Eastwood at Republican Convention distracts from real issues

We live in a world of constant interconnectivity, with access to news long before all of the details are available. In July, we witnessed this when CNN and several other news organizations incorrectly reported that the Supreme Court had struck down The Patient Protection and Affordable Care Act, more commonly known as Obamacare. This collective gaffe caused quite a bit of confusion and controversy among viewers, especially when it came out that the healthcare bill was actually ruled constitutional.

Perhaps the more interesting (and entertaining) example of the speed at which news travels is Clint Eastwood’s conversation with an empty chair at the GOP convention last Friday.

Shortly after Eastwood began his bizarre speech, an unknown Twitter user launched the account @invisibleobama, with some well-played tweets in response to Eastwood’s speech, including “When Mitt Romney says ‘Mr. Chairman,’ do you think he’s referring to me?”

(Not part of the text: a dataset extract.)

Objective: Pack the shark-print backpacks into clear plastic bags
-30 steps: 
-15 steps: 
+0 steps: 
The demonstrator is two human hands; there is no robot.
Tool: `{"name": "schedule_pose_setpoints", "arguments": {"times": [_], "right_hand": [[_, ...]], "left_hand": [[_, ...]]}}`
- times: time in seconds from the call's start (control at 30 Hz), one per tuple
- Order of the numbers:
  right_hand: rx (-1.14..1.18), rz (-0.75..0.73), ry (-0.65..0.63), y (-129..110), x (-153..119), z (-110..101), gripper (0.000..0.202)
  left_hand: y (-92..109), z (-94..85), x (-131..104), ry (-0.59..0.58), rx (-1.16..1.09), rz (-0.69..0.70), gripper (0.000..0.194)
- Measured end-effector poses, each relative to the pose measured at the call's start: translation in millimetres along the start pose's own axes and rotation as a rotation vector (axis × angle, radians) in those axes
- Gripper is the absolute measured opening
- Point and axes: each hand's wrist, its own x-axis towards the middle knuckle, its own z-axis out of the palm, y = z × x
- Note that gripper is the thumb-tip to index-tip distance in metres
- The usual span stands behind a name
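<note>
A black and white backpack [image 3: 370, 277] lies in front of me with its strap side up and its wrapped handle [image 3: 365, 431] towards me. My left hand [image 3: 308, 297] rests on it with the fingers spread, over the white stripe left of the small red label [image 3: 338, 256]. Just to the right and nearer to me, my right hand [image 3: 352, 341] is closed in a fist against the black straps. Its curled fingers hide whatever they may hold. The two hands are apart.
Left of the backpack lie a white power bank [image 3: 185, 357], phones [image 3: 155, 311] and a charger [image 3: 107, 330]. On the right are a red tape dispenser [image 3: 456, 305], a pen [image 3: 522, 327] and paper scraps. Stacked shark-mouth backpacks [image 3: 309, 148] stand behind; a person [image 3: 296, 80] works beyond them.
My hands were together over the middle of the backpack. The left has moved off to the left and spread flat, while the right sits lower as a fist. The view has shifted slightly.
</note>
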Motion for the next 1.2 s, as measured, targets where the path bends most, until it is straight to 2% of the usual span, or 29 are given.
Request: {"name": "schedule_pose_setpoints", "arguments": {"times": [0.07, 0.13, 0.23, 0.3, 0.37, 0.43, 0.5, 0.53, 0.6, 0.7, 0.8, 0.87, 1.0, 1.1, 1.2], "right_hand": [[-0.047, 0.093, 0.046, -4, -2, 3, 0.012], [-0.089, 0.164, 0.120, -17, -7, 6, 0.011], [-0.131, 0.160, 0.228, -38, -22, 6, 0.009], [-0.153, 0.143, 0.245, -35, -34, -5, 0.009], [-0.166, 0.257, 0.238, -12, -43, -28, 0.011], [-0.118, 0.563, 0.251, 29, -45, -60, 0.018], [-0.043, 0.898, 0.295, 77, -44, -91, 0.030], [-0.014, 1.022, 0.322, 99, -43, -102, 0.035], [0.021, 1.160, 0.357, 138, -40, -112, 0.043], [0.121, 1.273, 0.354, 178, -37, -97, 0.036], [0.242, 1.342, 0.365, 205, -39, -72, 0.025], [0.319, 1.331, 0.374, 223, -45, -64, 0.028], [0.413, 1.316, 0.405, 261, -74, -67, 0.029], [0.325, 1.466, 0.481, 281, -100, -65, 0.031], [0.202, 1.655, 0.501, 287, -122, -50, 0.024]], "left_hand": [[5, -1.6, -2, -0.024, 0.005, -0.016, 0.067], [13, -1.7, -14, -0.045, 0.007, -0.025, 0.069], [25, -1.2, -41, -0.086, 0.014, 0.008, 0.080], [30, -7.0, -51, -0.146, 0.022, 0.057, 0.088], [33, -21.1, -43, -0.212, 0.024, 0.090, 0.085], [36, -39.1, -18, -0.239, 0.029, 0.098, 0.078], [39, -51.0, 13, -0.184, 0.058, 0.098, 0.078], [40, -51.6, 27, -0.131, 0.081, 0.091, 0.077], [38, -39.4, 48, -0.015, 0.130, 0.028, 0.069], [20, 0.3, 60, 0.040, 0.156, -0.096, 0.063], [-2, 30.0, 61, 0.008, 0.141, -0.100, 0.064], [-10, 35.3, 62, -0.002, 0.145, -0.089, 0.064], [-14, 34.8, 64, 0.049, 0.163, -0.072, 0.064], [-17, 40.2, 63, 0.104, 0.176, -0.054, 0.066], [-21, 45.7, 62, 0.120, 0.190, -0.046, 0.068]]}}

@invisibleobama even garnered a response from (visible) President Barack Obama’s Twitter account.

For those of us deeply connected to the Internet, it was a night of comedy and laughs all around, but there were more serious matters at hand. We were all so caught up in laughter that we didn’t see the more troubling event. Eastwood did not appear well, and while the Romney campaign released a statement that said Eastwood was “ad-libbing,” it doesn’t make the event any less worthy of discussion.

While Eastwood staunchly argued for Hollywood’s conservative base, the Democratic Party garners much more support from Hollywood and artists. The Romney campaign used Eastwood to appeal to young Republicans with lighthearted conservative banter, and to add more flavor to the stereotypically unexciting Republican Party. Eastwood fulfilled neither of the GOP’s expectations.

From Olympic athletes to Hollywood icons, Friday night at the RNC seemed more like a carnival than a political rally. The GOP pulled an aging, sick man from Hollywood because he was the only one willing to speak in support of the GOP. This was not only disrespectful to the Eastwood legacy and his family, but it came off as inappropriate to conservative and liberal viewers alike.

We would not ask for a plumber’s assistance on a computer program, much like we would never rely on a gas station clerk for his or her help in analyzing court documents. It is unclear exactly why the GOP would feature an actor with less-than-substantial political experience at a major political event.

Political campaigns are no place for actors and artists. Trying to incorporate them into our political landscape only compounds our country’s misunderstanding of politics and doesn’t directly address how we can implement positive change in America.

Many of us took part in #eastwooding Friday night, but it distracted us from Romney’s more outrageous claims. Without all the information and details on hand, it is impossible to have an accurate and intelligent discourse. While receiving news at breakneck speeds may sometimes save lives, it can also keep us from paying attention to what is real and what is important.